Paper accepted to EDBT 2024

Pythagoras: Semantic Type Detection of Numerical Data in Enterprise Data Lakes

Authors: Sven Langenecker, Christoph Sturm, Christian Schalles, Carsten Binnig

Detecting semantic types of table columns is a crucial task to enable dataset discovery in data lakes. However, prior semantic type detection approaches have primarily focused on non-numerical data despite the fact that numerical data play an essential role in many real-world enterprise data lakes. Therefore, existing models are typically rather inadequate when applied to data lakes that contain a high proportion of numerical data. In this paper, we introduce Pythagoras, our new learned semantic type detection approach specially designed to support numerical along with non-numerical data. Pythagoras uses a GNN in combination with a novel graph representation of tables to predict the semantic types for numerical data with high accuracy. In our experiments, we compare Pythagoras against five state-of-the-art approaches using two different datasets and show that our model significantly outperforms these baselines on numerical data.

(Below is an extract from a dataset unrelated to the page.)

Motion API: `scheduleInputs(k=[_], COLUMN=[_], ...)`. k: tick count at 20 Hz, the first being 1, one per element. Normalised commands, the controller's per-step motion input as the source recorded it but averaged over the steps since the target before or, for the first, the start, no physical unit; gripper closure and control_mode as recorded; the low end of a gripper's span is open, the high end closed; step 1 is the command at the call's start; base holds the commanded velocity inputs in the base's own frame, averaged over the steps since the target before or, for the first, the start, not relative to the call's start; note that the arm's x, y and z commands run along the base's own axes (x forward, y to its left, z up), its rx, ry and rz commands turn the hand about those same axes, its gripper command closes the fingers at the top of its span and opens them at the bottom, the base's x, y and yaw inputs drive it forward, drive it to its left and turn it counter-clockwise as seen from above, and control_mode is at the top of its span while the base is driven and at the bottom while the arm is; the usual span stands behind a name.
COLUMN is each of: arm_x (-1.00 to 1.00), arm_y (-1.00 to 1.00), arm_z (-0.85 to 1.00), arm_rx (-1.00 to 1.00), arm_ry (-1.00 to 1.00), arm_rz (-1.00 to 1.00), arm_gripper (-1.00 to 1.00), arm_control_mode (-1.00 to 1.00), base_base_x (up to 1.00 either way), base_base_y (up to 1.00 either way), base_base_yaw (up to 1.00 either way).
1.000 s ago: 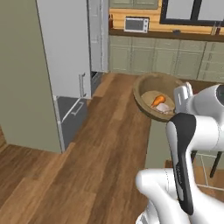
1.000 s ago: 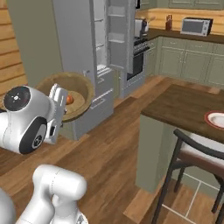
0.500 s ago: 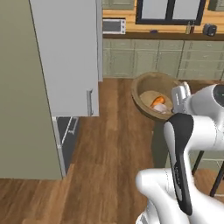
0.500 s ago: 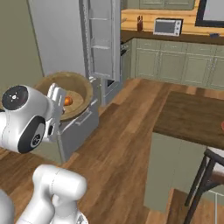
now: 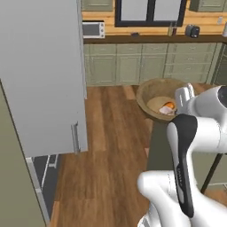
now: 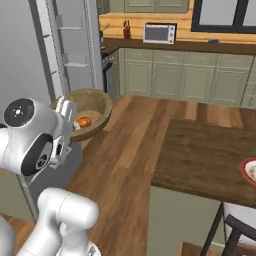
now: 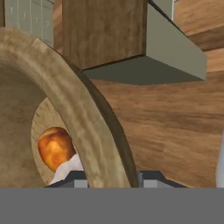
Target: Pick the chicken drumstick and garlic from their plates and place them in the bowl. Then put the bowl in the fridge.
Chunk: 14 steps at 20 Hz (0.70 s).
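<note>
While the two-finger gripper (image 7: 113, 177) pinches the rim of the wide tan wooden bowl (image 5: 156, 91), carried above the floor with the orange-brown chicken drumstick (image 7: 54, 148) and whitish garlic (image 7: 68, 167) inside, a tilt or a knock against the grey fridge door (image 5: 44, 75) could spill them.

One wooden bowl (image 5: 160, 98) — counted once across all views. Inside it, one chicken drumstick (image 7: 54, 148) and one whitish garlic (image 7: 66, 169). One fridge (image 5: 42, 75), door open, with one handle on the door. One plate (image 6: 249, 170), partly cut off, on one wooden table (image 6: 205, 160). One microwave (image 6: 159, 33) on the far counter. One dark chair — partly seen.
</note>
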Motion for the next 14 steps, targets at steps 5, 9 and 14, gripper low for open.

In comparison to the best existing approach, we achieve F1-Score increases of around +22%, which sets new benchmarks.

https://dx.doi.org/10.48786/edbt.2024.62

 

Paper accepted to LWDA 2023

Pythagoras: Semantic Type Detection of Numerical Data Using Graph Neural Networks

Authors: Sven Langenecker, Christoph Sturm, Christian Schalles, Carsten Binnig

Detecting semantic types of table columns is a crucial task to enable dataset discovery in data lakes. However, prior semantic type detection approaches have primarily focused on non-numeric data despite the fact that numeric data play an essential role in many enterprise data lakes. Therefore, typically, existing models are rather inadequate when applied to data lakes that contain a high proportion of numerical data. In this paper, we introduce Pythagoras, our new learned semantic type detection approach specially designed to support numerical data along with non-numerical data. Pythagoras uses a graph neural network based on a new graph representation of tables to predict the semantic types for numerical data with high accuracy. In our initial experiments, we thus achieve F1-Scores of 0.829 (support-weighted) and 0.790 (macro), respectively, exceeding the state-of-the-art performance significantly.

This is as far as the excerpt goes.